Wegen eines heranziehenden Taifuns haben in der chinesischen Millionenmetropole Shanghai etwa 200.000 Einwohner ihre Häuser verlassen müssen. Besonders bedroht waren durch den Wirbelsturm Haikui nach Einschätzung der Katastrophenschützer auch die Einwohner der Provinz Zhejiang, südlich von Shanghai.

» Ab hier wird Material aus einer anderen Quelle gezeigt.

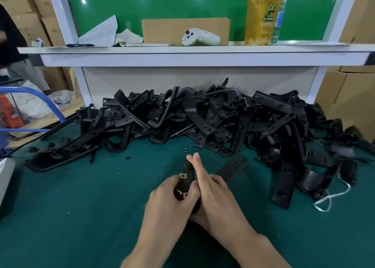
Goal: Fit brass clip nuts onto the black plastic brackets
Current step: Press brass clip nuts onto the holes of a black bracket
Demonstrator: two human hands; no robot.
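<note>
Got one bracket [188, 169] up off the bench [81, 196]. My left hand [172, 195] is curled round it and my right hand [215, 188] is pressing along it, fingers straight. One brass clip nut [183, 175] is already on its edge. The pile of brackets [203, 113] behind looks bare, so I reckon there's loads left. Spare nut [185, 150] lies loose nearby.
</note>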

Allein dort ordneten die Behörden an, dass sich etwa 130.000 Einwohner vor dem Sturm in Sicherheit bringen müssen. Der Taifun ist nach Einschätzung von Fachleuten der stärkste seit 2005.

Das Zentrum des Wirbelsturms lag am Dienstag etwa 330 Kilometer südöstlich von Zhejiang. Es wurde damit gerechnet, dass der Sturm noch am Dienstag oder am Mittwochmorgen die Küste erreicht.

Die Bahnen verkaufen für etliche Strecken entlang der Küste keine Tickets mehr. Die Behörden der Provinz Zhejiang beorderten 30.000 Schiffe in die Häfen zurück.

Am Wochenende waren durch zwei andere Wirbelstürme in der Volksrepublik China 23 Menschen ums Leben gekommen.